- REQUIRED WORK: Write the data out again exactly and in full.

- DATA:
┌────────
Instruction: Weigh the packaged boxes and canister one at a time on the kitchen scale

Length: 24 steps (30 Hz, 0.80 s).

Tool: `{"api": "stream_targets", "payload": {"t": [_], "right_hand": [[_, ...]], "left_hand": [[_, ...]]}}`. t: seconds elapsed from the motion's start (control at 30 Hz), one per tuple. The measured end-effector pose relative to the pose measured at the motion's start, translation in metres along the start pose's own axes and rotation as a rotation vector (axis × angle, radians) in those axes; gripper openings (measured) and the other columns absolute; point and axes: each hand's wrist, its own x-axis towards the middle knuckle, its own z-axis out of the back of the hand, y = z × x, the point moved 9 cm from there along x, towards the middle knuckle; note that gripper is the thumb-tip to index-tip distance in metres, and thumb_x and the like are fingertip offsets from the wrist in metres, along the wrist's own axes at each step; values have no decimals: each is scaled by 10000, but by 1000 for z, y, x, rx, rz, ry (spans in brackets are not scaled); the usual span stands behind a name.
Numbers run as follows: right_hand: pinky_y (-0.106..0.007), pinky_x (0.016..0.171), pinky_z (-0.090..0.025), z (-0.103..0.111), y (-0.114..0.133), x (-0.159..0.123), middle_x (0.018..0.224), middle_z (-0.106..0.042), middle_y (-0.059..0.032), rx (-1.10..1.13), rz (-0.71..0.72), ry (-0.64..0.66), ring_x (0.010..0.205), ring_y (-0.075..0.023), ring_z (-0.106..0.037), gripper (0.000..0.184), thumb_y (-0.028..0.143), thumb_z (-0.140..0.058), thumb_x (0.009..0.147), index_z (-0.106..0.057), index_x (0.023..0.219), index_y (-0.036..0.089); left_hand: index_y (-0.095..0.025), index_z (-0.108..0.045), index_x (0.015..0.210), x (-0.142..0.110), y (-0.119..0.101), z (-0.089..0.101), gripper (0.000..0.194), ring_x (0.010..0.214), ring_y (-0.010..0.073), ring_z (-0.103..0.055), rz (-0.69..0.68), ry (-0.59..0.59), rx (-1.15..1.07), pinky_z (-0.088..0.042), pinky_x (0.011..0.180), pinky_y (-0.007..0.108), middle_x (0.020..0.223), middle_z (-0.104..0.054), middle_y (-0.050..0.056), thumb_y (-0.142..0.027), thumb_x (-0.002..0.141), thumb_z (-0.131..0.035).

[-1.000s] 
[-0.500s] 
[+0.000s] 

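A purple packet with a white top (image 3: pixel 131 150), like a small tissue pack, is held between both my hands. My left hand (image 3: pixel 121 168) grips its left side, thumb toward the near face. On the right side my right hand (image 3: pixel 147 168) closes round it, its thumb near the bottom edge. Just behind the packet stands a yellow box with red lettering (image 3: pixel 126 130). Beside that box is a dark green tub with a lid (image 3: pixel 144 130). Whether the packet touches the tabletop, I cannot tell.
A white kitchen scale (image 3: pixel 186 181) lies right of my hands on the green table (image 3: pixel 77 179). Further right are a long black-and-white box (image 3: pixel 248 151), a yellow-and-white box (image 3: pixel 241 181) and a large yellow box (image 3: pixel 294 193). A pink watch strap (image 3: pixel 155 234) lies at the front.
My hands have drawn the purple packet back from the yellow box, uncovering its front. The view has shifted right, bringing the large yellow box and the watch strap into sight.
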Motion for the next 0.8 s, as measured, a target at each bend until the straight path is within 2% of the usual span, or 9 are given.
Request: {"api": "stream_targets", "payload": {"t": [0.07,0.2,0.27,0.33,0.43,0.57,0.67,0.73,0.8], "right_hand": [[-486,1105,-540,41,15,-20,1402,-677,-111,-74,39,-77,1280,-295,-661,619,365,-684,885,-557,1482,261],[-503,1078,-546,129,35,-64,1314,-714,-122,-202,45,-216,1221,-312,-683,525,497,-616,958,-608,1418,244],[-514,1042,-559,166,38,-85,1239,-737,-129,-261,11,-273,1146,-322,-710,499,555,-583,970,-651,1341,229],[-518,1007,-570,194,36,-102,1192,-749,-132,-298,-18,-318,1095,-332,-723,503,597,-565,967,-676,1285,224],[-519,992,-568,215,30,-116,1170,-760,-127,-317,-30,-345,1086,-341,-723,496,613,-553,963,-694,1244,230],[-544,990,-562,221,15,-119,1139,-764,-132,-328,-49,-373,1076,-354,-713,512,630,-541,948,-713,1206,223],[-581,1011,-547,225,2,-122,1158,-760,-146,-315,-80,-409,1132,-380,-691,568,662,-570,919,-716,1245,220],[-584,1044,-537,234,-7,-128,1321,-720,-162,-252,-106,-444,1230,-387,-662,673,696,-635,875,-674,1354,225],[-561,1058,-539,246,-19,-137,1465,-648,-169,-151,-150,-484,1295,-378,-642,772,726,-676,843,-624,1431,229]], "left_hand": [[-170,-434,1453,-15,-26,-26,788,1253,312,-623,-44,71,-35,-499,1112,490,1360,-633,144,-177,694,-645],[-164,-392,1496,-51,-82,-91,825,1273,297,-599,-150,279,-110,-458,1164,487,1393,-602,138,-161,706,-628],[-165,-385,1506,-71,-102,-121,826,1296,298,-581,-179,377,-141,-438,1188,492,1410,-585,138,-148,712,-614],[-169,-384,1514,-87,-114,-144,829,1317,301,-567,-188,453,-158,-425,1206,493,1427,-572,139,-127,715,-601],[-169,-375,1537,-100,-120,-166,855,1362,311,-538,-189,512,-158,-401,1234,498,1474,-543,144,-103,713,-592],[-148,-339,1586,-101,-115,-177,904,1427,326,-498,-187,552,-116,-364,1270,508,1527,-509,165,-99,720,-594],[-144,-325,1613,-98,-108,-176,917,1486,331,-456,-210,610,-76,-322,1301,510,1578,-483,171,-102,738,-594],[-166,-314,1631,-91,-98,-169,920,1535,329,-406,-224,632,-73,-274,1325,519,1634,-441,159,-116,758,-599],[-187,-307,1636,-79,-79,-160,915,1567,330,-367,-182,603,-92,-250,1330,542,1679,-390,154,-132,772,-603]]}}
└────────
- TASK OUTPUT:
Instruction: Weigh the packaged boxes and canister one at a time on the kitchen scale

Length: 24 steps (30 Hz, 0.80 s).

Tool: `{"api": "stream_targets", "payload": {"t": [_], "right_hand": [[_, ...]], "left_hand": [[_, ...]]}}`. t: seconds elapsed from the motion's start (control at 30 Hz), one per tuple. The measured end-effector pose relative to the pose measured at the motion's start, translation in metres along the start pose's own axes and rotation as a rotation vector (axis × angle, radians) in those axes; gripper openings (measured) and the other columns absolute; point and axes: each hand's wrist, its own x-axis towards the middle knuckle, its own z-axis out of the back of the hand, y = z × x, the point moved 9 cm from there along x, towards the middle knuckle; note that gripper is the thumb-tip to index-tip distance in metres, and thumb_x and the like are fingertip offsets from the wrist in metres, along the wrist's own axes at each step; values have no decimals: each is scaled by 10000, but by 1000 for z, y, x, rx, rz, ry (spans in brackets are not scaled); the usual span stands behind a name.
Numbers run as follows: right_hand: pinky_y (-0.106..0.007), pinky_x (0.016..0.171), pinky_z (-0.090..0.025), z (-0.103..0.111), y (-0.114..0.133), x (-0.159..0.123), middle_x (0.018..0.224), middle_z (-0.106..0.042), middle_y (-0.059..0.032), rx (-1.10..1.13), rz (-0.71..0.72), ry (-0.64..0.66), ring_x (0.010..0.205), ring_y (-0.075..0.023), ring_z (-0.106..0.037), gripper (0.000..0.184), thumb_y (-0.028..0.143), thumb_z (-0.140..0.058), thumb_x (0.009..0.147), index_z (-0.106..0.057), index_x (0.023..0.219), index_y (-0.036..0.089); left_hand: index_y (-0.095..0.025), index_z (-0.108..0.045), index_x (0.015..0.210), x (-0.142..0.110), y (-0.119..0.101), z (-0.089..0.101), gripper (0.000..0.194), ring_x (0.010..0.214), ring_y (-0.010..0.073), ring_z (-0.103..0.055), rz (-0.69..0.68), ry (-0.59..0.59), rx (-1.15..1.07), pinky_z (-0.088..0.042), pinky_x (0.011..0.180), pinky_y (-0.007..0.108), middle_x (0.020..0.223), middle_z (-0.104..0.054), middle_y (-0.050..0.056), thumb_y (-0.142..0.027), thumb_x (-0.002..0.141), thumb_z (-0.131..0.035).

[-1.000s] 
[-0.500s] 
[+0.000s] 

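A purple packet with a white top (image 3: pixel 131 150), like a small tissue pack, is held between both my hands. My left hand (image 3: pixel 121 168) grips its left side, thumb toward the near face. On the right side my right hand (image 3: pixel 147 168) closes round it, its thumb near the bottom edge. Just behind the packet stands a yellow box with red lettering (image 3: pixel 126 130). Beside that box is a dark green tub with a lid (image 3: pixel 144 130). Whether the packet touches the tabletop, I cannot tell.
A white kitchen scale (image 3: pixel 186 181) lies right of my hands on the green table (image 3: pixel 77 179). Further right are a long black-and-white box (image 3: pixel 248 151), a yellow-and-white box (image 3: pixel 241 181) and a large yellow box (image 3: pixel 294 193). A pink watch strap (image 3: pixel 155 234) lies at the front.
My hands have drawn the purple packet back from the yellow box, uncovering its front. The view has shifted right, bringing the large yellow box and the watch strap into sight.
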Motion for the next 0.8 s, as measured, a target at each bend until the straight path is within 2% of the usual span, or 9 are given.
Request: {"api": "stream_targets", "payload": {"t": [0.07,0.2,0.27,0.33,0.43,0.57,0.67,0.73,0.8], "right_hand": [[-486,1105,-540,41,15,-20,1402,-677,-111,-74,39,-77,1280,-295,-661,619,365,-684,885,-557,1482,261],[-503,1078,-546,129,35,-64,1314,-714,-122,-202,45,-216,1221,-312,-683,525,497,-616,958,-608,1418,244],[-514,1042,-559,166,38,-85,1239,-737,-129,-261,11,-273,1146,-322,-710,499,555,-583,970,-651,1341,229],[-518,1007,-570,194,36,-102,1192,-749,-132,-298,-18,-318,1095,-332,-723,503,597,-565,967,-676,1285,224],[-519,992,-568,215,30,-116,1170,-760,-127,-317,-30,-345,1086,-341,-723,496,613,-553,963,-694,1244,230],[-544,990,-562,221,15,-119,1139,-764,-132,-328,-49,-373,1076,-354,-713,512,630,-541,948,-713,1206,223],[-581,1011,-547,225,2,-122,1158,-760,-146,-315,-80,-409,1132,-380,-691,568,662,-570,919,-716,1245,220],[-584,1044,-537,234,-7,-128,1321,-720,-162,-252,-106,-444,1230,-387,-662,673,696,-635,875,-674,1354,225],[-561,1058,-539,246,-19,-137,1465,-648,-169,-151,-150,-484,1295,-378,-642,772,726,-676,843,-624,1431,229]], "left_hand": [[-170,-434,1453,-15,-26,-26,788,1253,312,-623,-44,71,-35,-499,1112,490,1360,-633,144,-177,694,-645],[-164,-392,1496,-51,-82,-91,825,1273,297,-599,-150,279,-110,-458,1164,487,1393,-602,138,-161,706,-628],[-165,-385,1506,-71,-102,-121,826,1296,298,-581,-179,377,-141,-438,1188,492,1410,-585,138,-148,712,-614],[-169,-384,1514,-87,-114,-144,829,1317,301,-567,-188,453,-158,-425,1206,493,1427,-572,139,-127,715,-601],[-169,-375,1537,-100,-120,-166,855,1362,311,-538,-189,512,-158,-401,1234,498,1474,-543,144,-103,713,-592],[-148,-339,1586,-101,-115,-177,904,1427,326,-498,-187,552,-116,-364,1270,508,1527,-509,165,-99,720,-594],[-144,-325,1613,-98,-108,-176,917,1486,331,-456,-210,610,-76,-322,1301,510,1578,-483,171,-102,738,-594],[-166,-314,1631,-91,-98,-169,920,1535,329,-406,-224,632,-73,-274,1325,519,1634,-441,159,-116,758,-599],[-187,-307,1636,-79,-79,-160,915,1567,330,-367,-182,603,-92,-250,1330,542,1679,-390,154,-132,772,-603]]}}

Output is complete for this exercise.